I'm 4 for 4 right now.  I've made sure i have a sharp edge, and sharpen it mid way.  They are not really an acrylic, as they seem to powder when I turn them.

Just wondering if anyone else has had this experience or if I'm just not that good with my tools...

Scott


----------



## hunter-27 (Jun 26, 2010)

What tool are you using?


----------



## Pens By Scott (Jun 26, 2010)

I've tried a gouge and a 1 inch skew.  I've also tried knocking the corners off with a bandsaw.


----------



## hunter-27 (Jun 26, 2010)

Generally I struggle using a gouge on any acrylic.  The skew would be my choice.  Other than you are changing your approach angle as you near the end causing it to dig in, I don't know what to tell you.


----------



## cnccutter (Jun 26, 2010)

is it "catching" when you are finishing a pass going out of the blank, or when you are starting a cut coming into the blank. generally speaking I never come into the end of a blank when I'm close to the finished size. I have gone to only exiting the blank using the tip down potion going towards the headstock and the tip up potion when exiting the end by the tail-stock when using the skew. also check your tool post height to make sure your at the proper height. sometimes we forget that the thin skin of wood or acrylic that we have when we are to a finished size is just that THIN! this trouble will go away with a little coaching from a fellow pen turner in your area. and it might only cost you a beer for his time.

Erik


----------



## Parson (Jun 26, 2010)

Shoot. I messed up a blank a couple of times and just went to 150 grit sandpaper waaaay early so as not to blow it out again. Had to stop a lot and let the blank cool down though. Sandpaper creates a lot of heat if used for long periods of time.

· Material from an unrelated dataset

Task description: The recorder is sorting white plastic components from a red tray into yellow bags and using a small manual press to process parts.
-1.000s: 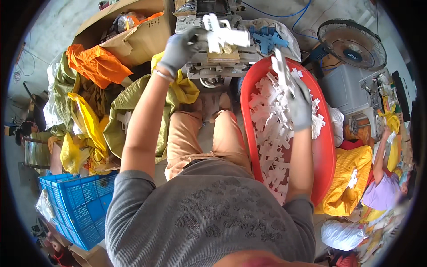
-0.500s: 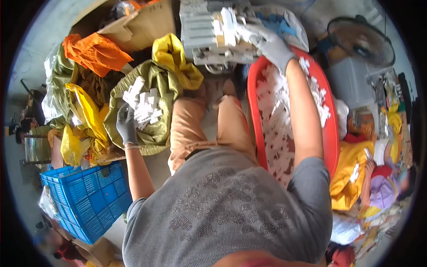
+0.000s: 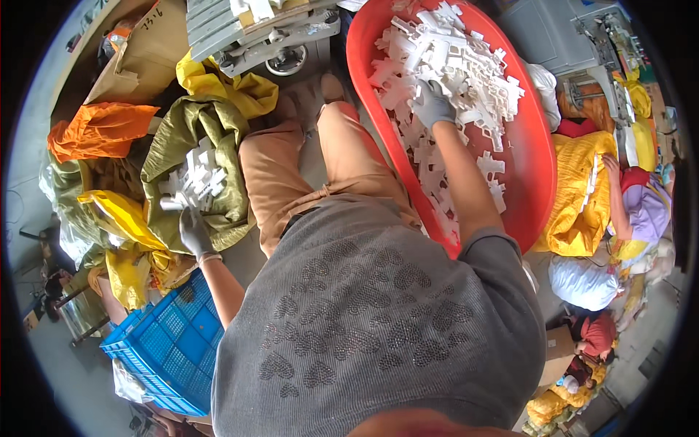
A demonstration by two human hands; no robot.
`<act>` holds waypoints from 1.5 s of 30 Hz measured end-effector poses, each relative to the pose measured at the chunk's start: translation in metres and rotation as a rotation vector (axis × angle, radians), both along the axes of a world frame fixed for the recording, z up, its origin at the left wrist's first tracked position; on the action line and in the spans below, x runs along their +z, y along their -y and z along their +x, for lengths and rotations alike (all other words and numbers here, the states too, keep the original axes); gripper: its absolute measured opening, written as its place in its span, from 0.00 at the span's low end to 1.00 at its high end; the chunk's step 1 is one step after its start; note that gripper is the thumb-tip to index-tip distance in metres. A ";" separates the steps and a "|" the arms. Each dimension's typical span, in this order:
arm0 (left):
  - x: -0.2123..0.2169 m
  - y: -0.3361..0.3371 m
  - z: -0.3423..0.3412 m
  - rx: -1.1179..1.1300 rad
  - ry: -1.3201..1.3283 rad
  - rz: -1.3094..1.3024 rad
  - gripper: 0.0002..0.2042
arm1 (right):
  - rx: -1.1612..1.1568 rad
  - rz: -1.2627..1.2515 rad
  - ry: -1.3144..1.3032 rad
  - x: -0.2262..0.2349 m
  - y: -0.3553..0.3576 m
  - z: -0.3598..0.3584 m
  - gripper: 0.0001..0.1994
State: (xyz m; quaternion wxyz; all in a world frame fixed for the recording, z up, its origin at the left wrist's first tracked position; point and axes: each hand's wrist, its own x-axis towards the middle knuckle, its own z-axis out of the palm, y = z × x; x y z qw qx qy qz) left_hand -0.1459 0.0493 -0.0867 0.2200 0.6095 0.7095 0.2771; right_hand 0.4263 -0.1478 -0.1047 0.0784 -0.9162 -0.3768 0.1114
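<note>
My right hand (image 3: 433, 104), in a grey glove, reaches into the red tub (image 3: 539, 175) with its fingers apart on the heap of white plastic pieces (image 3: 466, 65). Several of these are flat and angular, some shaped a little like toy pistols. On the left, my gloved left hand (image 3: 194, 231) is at the near edge of the olive-green sack (image 3: 231, 138). Its fingers close on a white plastic piece (image 3: 173, 202) that juts out beside the pile of similar white pieces (image 3: 200, 171) in the sack. My palm hides part of the grip.
Ahead stands a grey metal bench (image 3: 218, 36) with a wheel below. A blue crate (image 3: 164, 342) is by my left elbow. Yellow and orange sacks (image 3: 102, 131) and a cardboard box (image 3: 142, 54) lie at far left. Another person (image 3: 641, 204) sits right beside a yellow sack (image 3: 579, 189).
My right hand has come back from the white pieces on the bench and down into the red tub. My left hand stays by the green sack. The whole view has swung rightward.
</note>
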 end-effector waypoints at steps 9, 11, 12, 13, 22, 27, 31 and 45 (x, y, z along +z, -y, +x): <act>0.015 0.014 0.051 -0.389 0.046 -0.071 0.12 | -0.398 0.784 -0.383 -0.024 0.048 -0.005 0.19; 0.000 0.014 0.045 -0.419 0.027 -0.057 0.11 | -0.639 1.135 -0.785 -0.038 0.076 -0.014 0.14; -0.005 0.014 0.044 -0.419 0.023 -0.075 0.12 | -0.741 1.276 -0.821 -0.041 0.081 -0.027 0.13; -0.010 0.012 0.045 -0.426 0.019 -0.091 0.12 | -0.637 1.048 -0.846 -0.057 0.097 -0.030 0.13; -0.002 0.001 0.067 -0.559 -0.033 -0.075 0.12 | -0.080 0.222 0.119 -0.054 0.102 -0.028 0.23; -0.003 0.000 0.064 -0.564 -0.031 -0.023 0.12 | 0.188 -0.061 0.369 -0.074 0.071 0.002 0.33; 0.029 -0.001 0.089 -0.608 0.011 0.059 0.10 | 0.205 0.024 0.194 -0.064 0.076 0.001 0.34; 0.225 -0.092 0.267 -0.938 0.115 0.809 0.14 | -0.341 0.765 -0.879 0.051 0.079 -0.050 0.22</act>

You might try keeping your chisel sharper and either speeding up or slowing down your lathe. You'll figure out the right combination.


----------



## toddlajoie (Jun 26, 2010)

FYI, when a blank looks like it turns to baby powder as you turn it, it's more than likely polyresin (PR in IAP abreviation). PR is way more brittle than the commercial acrylics, so take it slow, sharp, and easy. Take your time, light cuts...


----------



## keithkarl2007 (Jun 27, 2010)

Turn it down to round with the skew or gouge. Just as your starting to make ribbons instead of chips, switch to a round nosed scraper. I love turning acrylics with a round nosed scraper, less chance of a catch which will take a chunk out of the blank


----------



## Pens By Scott (Jun 27, 2010)

Thanks guys, I'll will give these suggestions a try.


----------



## robutacion (Jun 27, 2010)

I would be given the "Flap" discs on a 4" grinder a go.  I have said this countless times and I'm waiting for the first person to say that it didn't work...!:wink:

My suggestion is select 2 grits of the 4 normally available, I particularly like to use the 40 grit and the 80 grit, the other combination is the 60 and 120 grits.

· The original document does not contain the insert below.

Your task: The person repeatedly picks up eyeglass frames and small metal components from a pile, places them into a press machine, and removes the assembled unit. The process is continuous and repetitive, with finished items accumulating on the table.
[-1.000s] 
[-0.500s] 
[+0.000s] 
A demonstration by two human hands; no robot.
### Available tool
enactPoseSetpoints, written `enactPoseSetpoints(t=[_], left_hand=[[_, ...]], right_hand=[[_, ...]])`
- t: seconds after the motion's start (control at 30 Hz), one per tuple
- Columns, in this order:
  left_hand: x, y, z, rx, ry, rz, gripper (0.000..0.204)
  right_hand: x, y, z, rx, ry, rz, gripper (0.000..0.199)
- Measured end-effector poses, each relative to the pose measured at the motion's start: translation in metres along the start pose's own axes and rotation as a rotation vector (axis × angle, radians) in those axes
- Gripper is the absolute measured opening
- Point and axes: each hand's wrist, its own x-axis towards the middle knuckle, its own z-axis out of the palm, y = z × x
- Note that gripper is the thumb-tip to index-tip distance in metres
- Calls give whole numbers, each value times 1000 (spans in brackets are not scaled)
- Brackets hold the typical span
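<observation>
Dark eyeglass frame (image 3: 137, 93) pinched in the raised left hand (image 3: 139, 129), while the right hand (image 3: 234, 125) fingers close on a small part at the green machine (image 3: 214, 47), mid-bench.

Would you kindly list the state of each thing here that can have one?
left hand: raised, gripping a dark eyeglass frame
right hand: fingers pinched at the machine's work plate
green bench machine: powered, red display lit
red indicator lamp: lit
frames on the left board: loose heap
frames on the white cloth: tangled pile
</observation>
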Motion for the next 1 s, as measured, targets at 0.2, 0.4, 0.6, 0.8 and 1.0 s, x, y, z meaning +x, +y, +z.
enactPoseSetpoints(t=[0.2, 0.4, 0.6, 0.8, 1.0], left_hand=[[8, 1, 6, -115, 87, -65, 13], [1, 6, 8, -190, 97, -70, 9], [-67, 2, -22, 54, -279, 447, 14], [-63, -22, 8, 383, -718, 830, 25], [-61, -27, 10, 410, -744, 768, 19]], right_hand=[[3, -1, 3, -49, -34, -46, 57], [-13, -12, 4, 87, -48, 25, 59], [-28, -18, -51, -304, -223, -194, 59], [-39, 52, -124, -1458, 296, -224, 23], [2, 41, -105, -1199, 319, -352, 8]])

Good idea to save the discs by taking the square corners on the bandsaw bu, after that no more cutting tools right to the stage of the hand sanding process. Use the courser grit to cut the blank right to the shaping point, then change the disc to a higher grit or get 2 inexpensive grinders and set on disc type on each one.  Make your pen/barrel shaping with gentle passes voiding the bushes as much as possible, stop the lathe, clean the blank and look for any need of filling or CA, after that proceed as you would normally.

While the use of these Flap discs can make the bushings last less, the value of the bushings replacement compared with the time spent and blanks destroyed, just doesn't compare, regardless...!

This works for me and is working for a lot of other people that are now using this system. This is my story and I stick with it...!:biggrin:

Cheers
George


----------



## ed4copies (Jun 27, 2010)

When people ask, do you still say you are a "penturner" or do you just answer, "I grind em out!!"???


----------



## Pens By Scott (Jun 27, 2010)

Hmmm, flap disc, interesting concept, think i might go shopping for a grinder...  See what's available.  Although, I still like turning with the cutting tools.


----------



## Rangertrek (Jun 28, 2010)

I have made a dozen of so Divas using that blank.  Yes it is a little brittle.  Turn slow and easy and you should have no problems.  I use a 3/4" gouge to start and switch to a skew for final sizing.


----------



## Pens By Scott (Jun 29, 2010)

Rangertrek said:


> I have made a dozen of so Divas using that blank.  Yes it is a little brittle.  Turn slow and easy and you should have no problems.  I use a 3/4" gouge to start and switch to a skew for final sizing.



John,
When you say turn slow, do you mean lathe speed, or take my time?


----------



## reddwil (Jun 30, 2010)

I've got where I use a round nose scraper. I use the skew to get close to final size and finish with the scraper taking very light cuts. Haven't blown a blank since, not that I won't someday, but it works for me.


----------



## dgscott (Jun 30, 2010)

Every once in a while I'll find a piece of material that has a tendency to blow at any speed no matter how sharp the tools are. When I have a piece like that I rough it to almost round on the bandsaw, use only the point of the skew rather than the full blade and take my time. 
Doug


----------



## Mapster (Jun 30, 2010)

I just finished a zebra about an hour ago. It chipped like crazy. But with a high lathe speed and *shallow* cuts, you can do it. Remember anchor bevel cut so you don't jam the sharp tip into the wrong angle on the blank.


----------



## Rangertrek (Jun 30, 2010)

Scott, sorry for the confusion.   Lathe speed is fast, take your time with the cuts, light touch.  The blanks tend to be a bit "chippy", little small holes in them.  I get them near the bushings and then use a skew or scraper to smooth out the surface.  Then I use wet sandpaper or MM.


----------



## robutacion (Jul 1, 2010)

ed4copies said:


> When people ask, do you still say you are a "penturner" or do you just answer, "I grind em out!!"???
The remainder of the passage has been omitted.